◆ **WORK INSTRUCTIONS**: Every line below from the one containing "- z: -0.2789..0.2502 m" through the one containing "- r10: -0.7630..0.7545" must be transcribed exactly. Omit all lines outside that stretch.

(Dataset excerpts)
------------------------------------------------

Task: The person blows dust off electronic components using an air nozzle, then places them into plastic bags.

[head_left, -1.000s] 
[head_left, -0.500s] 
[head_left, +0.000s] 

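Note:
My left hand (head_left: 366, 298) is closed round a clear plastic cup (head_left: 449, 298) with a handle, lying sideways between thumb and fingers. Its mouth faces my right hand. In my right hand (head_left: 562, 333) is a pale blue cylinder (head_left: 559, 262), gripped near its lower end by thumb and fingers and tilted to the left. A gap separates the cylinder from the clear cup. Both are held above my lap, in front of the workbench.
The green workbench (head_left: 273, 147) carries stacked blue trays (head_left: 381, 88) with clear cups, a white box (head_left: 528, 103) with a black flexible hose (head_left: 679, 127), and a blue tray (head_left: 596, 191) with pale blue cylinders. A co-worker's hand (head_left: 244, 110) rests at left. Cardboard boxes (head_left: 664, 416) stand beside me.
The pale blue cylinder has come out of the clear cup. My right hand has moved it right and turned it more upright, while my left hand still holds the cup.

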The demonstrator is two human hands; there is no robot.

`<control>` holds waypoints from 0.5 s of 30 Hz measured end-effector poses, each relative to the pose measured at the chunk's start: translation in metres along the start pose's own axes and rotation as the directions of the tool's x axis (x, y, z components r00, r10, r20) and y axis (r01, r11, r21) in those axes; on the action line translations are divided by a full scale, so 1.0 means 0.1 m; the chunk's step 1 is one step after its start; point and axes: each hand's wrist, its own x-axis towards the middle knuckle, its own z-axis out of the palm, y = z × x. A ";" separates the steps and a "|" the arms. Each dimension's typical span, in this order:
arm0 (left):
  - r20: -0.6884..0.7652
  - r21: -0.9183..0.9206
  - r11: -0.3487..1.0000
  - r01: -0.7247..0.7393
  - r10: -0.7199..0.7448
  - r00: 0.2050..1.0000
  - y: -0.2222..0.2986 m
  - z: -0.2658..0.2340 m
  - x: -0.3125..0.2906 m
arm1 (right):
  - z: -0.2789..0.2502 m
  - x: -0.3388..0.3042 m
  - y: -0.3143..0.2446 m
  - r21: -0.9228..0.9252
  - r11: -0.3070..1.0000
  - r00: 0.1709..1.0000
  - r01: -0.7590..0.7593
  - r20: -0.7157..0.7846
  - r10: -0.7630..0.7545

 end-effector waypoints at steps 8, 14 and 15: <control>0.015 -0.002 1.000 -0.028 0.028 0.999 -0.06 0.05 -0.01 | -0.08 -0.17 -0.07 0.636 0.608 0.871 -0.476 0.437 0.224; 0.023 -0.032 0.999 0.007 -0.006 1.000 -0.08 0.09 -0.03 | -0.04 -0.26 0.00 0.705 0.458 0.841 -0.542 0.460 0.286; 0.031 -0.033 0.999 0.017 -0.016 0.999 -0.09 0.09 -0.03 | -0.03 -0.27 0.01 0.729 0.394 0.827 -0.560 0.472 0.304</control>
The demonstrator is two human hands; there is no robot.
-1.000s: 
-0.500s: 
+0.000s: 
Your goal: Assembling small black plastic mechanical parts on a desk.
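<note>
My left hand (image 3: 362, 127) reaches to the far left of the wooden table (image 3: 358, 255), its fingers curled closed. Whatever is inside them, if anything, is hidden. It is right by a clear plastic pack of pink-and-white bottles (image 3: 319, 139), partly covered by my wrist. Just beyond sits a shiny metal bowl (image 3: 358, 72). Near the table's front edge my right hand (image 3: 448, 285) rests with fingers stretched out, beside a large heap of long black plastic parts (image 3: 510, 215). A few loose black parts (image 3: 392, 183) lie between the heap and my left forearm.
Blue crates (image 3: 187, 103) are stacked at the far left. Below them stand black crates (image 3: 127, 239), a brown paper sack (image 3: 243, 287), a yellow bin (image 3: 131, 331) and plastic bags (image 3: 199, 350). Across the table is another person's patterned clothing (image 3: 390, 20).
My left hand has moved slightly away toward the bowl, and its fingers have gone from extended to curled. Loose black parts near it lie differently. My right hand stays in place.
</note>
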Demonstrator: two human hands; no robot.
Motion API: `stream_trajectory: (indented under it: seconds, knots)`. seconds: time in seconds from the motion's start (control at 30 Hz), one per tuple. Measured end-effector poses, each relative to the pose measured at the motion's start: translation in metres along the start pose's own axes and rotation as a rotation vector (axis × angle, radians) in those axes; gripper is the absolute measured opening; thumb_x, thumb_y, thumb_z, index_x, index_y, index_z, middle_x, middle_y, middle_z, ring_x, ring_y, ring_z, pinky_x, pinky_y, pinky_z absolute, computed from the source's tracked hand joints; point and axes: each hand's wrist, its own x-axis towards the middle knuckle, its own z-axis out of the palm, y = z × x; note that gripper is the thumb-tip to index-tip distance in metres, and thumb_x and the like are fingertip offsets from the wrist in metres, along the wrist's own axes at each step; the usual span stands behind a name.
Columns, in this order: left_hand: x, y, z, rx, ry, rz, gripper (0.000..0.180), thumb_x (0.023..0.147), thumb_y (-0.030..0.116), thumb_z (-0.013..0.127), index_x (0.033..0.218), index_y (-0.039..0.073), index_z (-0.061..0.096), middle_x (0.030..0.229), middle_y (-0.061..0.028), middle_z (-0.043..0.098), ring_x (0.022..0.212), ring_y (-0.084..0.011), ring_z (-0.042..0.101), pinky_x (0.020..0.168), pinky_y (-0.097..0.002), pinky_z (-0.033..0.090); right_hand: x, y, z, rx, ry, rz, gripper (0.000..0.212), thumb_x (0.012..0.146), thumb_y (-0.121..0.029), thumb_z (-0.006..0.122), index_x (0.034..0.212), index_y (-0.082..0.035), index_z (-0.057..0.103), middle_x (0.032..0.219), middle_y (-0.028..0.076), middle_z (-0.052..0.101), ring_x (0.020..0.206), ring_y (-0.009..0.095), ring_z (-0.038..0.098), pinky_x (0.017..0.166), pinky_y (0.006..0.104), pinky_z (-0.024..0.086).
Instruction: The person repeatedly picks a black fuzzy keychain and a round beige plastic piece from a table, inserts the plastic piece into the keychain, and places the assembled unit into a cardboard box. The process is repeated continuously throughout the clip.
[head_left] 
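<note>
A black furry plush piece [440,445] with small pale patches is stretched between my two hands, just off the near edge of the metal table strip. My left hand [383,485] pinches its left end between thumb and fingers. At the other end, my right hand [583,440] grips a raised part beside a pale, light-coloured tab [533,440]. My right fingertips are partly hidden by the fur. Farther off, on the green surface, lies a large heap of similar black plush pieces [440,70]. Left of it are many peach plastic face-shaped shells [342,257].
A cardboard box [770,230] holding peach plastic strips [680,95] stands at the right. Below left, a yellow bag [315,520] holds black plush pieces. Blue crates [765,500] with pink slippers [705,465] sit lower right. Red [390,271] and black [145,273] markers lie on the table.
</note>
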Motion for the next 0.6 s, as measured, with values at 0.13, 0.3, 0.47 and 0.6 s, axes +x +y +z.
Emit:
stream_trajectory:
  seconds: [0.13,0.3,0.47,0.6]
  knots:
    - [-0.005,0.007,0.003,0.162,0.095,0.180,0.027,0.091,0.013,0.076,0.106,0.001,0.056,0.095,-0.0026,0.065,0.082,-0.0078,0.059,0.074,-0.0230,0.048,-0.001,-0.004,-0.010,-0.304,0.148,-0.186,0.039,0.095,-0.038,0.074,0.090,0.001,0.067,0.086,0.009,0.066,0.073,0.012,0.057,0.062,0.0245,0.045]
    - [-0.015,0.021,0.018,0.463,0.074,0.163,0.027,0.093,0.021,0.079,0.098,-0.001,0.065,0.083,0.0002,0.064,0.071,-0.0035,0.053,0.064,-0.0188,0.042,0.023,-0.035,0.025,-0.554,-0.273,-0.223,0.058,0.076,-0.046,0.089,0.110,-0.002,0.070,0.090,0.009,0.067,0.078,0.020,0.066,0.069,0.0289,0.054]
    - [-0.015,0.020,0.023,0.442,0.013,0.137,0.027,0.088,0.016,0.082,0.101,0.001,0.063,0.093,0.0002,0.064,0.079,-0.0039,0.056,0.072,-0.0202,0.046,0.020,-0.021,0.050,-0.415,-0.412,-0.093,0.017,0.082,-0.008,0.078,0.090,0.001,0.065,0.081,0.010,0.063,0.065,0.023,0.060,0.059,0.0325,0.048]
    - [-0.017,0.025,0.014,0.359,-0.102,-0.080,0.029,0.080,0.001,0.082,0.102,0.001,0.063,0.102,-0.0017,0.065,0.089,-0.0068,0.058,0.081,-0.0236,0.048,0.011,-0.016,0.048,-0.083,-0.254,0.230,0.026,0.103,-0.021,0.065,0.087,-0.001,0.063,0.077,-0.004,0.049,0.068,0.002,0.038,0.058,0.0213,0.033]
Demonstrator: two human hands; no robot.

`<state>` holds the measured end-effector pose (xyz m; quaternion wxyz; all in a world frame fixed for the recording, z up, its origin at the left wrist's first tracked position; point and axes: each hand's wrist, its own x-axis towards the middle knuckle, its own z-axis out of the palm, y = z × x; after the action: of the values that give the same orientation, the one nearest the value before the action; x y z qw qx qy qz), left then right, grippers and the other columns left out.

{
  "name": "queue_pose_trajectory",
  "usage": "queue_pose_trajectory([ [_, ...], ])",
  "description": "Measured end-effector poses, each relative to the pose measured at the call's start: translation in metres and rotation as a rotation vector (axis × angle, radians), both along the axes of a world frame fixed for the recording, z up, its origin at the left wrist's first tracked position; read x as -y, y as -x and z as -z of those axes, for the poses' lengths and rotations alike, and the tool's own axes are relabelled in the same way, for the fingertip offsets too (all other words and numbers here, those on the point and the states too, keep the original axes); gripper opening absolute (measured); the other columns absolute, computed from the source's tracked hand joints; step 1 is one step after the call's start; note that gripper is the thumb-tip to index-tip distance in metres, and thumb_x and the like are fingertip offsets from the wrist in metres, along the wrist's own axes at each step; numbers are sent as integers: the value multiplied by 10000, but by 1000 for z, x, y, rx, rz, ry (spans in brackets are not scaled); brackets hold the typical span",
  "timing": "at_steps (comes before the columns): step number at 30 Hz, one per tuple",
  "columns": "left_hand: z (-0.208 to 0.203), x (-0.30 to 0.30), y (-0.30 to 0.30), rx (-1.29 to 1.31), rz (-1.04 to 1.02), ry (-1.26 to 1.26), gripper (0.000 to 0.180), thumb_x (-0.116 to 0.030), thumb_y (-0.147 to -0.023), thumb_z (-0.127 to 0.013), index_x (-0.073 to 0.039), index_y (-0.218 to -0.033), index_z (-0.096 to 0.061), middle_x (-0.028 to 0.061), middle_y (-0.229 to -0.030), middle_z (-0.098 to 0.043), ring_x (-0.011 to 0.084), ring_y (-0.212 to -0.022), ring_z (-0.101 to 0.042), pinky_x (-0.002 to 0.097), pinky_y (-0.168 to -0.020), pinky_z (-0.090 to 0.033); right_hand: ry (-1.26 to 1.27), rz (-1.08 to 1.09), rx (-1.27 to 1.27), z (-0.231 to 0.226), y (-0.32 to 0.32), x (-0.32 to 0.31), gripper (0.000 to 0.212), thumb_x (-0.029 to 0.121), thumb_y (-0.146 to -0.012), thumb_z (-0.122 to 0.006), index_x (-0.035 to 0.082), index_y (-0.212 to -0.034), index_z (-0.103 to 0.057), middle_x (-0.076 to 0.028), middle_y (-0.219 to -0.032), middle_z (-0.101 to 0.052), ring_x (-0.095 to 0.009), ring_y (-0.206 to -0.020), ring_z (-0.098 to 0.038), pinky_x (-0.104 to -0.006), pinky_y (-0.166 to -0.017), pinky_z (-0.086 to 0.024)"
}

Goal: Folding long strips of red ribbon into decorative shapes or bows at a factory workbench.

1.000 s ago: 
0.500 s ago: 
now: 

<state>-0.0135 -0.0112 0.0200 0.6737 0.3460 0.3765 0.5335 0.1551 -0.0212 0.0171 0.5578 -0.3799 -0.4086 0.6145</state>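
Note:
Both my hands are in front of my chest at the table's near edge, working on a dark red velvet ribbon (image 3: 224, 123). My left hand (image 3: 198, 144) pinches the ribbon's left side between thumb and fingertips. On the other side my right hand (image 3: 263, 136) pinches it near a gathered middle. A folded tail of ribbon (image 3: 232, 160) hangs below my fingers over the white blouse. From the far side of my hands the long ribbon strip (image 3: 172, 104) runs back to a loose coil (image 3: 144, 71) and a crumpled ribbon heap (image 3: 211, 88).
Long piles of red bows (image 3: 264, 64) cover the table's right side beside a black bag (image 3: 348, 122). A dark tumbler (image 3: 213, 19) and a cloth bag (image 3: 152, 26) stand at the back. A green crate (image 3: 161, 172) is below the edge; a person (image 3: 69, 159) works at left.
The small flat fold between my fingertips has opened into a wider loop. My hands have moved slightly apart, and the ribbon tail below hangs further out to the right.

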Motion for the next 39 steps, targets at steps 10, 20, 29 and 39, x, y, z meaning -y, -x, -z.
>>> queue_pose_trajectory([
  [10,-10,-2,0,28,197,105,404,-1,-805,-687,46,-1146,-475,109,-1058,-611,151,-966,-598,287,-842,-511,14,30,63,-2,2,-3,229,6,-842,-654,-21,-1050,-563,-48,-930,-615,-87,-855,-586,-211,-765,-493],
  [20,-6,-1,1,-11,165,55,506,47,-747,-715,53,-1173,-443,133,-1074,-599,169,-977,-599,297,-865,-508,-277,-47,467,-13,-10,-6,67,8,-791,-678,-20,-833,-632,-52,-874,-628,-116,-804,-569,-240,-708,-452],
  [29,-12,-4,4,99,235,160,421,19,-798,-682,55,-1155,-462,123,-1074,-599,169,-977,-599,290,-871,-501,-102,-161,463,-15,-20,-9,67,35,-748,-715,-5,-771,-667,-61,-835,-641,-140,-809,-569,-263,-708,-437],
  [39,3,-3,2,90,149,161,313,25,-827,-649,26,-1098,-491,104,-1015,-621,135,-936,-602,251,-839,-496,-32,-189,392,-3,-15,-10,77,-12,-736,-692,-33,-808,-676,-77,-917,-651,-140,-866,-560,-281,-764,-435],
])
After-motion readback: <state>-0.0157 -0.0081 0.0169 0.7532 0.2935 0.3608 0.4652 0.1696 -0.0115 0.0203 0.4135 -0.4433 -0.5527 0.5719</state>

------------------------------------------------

◆ **TASK RESPONSE**:
  - z: -0.2789..0.2502 m
  - x: -0.3388..0.3042 m
  - y: -0.3143..0.2446 m
  - r21: -0.9228..0.9252
  - r11: -0.3070..1.0000
  - r00: 0.1709..1.0000
  - r01: -0.7590..0.7593
  - r20: -0.7157..0.7846
  - r10: -0.7630..0.7545

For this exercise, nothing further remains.